> _The task_
Look through the data below for the line with "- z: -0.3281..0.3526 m", and transcribe it exactly together with each line after it up to and including the line with "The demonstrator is". Give nothing else.

[Records from a collection]
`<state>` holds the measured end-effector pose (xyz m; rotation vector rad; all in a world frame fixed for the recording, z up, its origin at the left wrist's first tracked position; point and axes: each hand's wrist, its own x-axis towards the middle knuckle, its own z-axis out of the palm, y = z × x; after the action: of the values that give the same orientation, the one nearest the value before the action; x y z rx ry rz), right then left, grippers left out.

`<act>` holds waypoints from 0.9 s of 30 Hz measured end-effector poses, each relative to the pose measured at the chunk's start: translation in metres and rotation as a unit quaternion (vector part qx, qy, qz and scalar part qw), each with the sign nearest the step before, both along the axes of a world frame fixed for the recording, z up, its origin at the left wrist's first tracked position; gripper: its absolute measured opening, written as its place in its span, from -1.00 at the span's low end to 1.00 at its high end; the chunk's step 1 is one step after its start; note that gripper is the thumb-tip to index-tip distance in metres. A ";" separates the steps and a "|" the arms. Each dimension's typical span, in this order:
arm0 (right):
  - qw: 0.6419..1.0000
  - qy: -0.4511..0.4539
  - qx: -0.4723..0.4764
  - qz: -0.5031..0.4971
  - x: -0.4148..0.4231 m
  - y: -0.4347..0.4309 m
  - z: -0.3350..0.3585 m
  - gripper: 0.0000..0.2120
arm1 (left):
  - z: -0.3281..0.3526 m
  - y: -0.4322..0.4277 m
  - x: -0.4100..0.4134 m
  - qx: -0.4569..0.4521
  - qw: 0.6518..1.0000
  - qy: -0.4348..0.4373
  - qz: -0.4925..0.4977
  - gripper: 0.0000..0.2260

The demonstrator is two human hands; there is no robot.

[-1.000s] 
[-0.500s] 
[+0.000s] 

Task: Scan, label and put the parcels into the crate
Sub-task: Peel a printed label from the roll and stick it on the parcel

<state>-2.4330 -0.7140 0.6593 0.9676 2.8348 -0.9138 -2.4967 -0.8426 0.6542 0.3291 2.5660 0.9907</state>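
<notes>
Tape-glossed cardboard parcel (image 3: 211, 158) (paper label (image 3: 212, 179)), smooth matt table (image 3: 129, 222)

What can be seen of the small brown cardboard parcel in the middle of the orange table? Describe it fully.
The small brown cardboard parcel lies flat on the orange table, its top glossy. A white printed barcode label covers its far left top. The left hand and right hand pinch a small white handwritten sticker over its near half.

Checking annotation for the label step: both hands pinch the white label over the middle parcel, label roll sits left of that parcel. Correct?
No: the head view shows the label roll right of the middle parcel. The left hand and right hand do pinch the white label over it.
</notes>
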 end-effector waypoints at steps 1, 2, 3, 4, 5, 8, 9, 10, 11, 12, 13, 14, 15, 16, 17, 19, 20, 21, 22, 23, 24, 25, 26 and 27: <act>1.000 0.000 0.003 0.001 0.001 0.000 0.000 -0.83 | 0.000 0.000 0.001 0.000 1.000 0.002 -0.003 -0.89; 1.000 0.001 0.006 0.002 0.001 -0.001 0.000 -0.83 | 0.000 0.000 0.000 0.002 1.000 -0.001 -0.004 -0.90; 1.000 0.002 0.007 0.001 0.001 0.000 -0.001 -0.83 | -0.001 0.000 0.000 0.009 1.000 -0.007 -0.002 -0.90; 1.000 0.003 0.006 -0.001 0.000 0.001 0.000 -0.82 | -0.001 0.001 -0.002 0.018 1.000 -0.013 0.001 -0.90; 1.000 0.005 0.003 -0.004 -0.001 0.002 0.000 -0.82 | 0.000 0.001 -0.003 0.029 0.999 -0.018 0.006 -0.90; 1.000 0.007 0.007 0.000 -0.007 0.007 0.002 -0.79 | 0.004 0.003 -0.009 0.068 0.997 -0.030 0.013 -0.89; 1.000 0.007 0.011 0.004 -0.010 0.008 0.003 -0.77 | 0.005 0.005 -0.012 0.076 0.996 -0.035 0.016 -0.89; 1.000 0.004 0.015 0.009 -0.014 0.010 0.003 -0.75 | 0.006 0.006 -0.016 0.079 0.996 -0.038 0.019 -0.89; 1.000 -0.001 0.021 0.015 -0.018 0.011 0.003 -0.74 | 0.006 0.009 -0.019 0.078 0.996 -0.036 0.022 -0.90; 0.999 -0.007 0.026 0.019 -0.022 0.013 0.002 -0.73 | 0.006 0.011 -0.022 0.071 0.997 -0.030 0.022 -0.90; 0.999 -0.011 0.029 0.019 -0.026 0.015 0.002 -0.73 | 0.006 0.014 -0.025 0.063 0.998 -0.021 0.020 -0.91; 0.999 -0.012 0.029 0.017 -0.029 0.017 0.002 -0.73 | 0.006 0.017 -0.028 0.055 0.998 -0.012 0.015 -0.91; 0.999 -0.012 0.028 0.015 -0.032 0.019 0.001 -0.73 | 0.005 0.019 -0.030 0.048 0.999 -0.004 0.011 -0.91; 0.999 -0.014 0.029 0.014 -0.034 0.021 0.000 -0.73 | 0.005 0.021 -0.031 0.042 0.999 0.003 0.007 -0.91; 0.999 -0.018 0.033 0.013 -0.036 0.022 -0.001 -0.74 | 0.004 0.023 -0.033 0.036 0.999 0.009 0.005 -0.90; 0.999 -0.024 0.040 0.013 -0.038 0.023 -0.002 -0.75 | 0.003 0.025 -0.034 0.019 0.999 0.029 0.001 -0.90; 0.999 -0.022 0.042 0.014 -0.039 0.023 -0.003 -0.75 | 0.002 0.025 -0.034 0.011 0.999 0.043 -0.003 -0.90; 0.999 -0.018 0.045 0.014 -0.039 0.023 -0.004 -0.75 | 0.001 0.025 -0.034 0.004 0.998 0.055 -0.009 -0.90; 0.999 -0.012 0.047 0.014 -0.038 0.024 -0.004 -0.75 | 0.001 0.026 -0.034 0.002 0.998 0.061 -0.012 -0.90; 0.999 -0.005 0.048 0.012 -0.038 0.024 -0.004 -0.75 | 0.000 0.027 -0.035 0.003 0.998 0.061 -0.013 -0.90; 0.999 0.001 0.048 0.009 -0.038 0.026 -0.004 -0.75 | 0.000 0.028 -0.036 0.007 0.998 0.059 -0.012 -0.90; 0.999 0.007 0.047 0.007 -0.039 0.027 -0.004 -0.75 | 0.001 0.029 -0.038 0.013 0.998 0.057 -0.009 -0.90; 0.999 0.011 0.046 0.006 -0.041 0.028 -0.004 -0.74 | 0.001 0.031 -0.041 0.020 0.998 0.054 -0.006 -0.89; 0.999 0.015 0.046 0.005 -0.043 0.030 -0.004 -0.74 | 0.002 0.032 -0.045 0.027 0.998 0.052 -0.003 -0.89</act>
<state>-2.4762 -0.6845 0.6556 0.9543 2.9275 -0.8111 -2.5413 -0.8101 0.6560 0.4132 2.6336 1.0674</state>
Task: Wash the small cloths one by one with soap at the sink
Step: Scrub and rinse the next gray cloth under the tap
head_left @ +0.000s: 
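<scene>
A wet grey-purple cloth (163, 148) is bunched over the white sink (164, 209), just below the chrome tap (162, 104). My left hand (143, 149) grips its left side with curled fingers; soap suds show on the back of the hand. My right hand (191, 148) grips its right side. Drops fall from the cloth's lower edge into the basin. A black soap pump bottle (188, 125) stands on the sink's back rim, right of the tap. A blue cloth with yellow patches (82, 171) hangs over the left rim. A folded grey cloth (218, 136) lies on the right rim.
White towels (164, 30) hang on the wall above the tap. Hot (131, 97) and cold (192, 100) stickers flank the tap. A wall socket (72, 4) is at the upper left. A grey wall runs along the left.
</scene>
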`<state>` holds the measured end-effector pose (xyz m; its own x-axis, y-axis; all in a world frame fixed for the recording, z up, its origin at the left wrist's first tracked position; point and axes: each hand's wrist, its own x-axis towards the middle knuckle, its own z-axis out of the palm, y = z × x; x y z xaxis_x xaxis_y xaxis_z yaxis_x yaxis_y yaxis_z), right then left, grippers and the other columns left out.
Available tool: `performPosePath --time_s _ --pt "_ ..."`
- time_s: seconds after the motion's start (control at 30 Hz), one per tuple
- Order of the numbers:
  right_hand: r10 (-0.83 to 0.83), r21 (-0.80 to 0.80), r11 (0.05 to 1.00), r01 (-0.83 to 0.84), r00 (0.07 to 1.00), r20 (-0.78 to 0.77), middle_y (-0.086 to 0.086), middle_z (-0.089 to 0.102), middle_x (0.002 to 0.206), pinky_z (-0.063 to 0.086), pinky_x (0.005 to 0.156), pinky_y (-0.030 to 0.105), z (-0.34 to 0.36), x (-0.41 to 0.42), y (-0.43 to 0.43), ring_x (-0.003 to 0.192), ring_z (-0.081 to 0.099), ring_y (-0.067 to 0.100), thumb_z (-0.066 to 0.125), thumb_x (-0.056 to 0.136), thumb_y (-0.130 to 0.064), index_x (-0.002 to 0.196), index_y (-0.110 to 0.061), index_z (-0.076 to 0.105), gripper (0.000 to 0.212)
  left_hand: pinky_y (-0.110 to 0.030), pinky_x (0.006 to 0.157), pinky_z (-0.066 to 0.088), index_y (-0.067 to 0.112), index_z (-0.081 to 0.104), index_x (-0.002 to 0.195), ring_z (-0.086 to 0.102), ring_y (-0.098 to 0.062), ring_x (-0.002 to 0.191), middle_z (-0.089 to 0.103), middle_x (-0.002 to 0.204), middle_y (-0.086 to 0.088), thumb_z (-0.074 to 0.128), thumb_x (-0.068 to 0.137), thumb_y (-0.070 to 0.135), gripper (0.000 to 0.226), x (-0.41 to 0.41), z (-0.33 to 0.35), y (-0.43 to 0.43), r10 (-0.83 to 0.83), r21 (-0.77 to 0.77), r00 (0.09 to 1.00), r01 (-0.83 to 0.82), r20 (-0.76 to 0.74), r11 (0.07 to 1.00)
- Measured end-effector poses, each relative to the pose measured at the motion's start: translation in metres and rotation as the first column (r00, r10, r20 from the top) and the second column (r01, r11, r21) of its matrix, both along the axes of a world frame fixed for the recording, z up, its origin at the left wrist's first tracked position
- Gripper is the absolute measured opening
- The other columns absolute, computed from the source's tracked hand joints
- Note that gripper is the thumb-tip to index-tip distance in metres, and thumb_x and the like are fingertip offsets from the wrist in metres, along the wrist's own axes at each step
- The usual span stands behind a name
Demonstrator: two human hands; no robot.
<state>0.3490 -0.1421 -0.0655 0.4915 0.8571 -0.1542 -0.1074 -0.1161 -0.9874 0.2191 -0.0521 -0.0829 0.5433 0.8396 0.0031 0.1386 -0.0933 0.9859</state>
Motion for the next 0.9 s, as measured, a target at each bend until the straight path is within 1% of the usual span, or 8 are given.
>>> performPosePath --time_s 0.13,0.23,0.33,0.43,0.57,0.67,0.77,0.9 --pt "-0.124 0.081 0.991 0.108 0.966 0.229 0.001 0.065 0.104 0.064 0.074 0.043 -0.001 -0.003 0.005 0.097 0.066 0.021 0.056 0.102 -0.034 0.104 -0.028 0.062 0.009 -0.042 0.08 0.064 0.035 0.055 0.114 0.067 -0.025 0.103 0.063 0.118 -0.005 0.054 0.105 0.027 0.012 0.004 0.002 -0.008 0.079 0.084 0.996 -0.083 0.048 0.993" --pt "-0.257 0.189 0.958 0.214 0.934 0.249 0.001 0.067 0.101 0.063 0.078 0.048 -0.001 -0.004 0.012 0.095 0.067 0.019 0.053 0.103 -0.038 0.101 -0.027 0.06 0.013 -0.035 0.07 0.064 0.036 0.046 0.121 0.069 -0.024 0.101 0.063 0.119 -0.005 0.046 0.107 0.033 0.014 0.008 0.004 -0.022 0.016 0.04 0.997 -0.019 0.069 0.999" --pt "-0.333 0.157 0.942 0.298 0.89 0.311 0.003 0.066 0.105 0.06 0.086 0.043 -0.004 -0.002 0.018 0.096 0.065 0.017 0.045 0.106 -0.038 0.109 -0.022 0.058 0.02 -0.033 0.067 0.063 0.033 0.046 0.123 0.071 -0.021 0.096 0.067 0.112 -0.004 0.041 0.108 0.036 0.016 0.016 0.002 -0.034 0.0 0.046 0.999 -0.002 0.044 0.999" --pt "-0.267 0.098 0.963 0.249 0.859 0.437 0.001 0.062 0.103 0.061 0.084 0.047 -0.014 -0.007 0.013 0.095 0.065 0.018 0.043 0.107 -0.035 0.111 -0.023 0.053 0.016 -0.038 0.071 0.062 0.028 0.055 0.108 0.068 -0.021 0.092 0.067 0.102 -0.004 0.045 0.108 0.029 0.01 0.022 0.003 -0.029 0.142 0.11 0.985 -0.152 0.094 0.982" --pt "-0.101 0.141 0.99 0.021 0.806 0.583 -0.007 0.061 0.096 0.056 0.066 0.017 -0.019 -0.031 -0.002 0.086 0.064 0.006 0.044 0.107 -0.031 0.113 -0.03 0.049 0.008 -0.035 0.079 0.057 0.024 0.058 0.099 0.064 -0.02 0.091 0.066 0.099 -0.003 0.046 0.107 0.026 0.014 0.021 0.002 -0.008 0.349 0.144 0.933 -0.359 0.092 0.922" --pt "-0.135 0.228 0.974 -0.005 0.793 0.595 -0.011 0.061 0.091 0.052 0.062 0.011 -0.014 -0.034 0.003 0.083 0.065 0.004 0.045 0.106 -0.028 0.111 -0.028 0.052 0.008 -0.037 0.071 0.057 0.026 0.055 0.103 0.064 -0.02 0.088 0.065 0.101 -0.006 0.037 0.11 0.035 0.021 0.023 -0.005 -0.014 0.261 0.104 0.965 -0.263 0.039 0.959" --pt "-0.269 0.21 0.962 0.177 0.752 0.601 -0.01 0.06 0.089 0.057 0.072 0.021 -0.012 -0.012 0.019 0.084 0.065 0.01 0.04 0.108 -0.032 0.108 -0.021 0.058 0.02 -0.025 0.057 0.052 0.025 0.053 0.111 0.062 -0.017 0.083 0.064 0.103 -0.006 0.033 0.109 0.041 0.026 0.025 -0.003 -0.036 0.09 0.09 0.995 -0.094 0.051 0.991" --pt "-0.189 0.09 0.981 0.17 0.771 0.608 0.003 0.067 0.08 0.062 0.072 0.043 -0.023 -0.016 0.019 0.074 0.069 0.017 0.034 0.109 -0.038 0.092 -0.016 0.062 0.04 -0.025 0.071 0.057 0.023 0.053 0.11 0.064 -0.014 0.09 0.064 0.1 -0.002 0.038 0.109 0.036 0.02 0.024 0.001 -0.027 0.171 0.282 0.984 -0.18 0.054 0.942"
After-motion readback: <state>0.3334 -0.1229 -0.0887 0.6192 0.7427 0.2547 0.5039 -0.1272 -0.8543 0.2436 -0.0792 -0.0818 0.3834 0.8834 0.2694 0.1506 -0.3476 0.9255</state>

> _Response box_
  - z: -0.3281..0.3526 m
  - y: -0.4322..0.4277 m
  - x: -0.4100..0.4134 m
  - qx: -0.4569..0.4521
  - qw: 0.6518..1.0000
  - qy: -0.4348..0.4373
  - qz: -0.4925..0.4977
  - gripper: 0.0000..0.2260

The demonstrator is two human hands; there is no robot.

No more work remains in this exercise.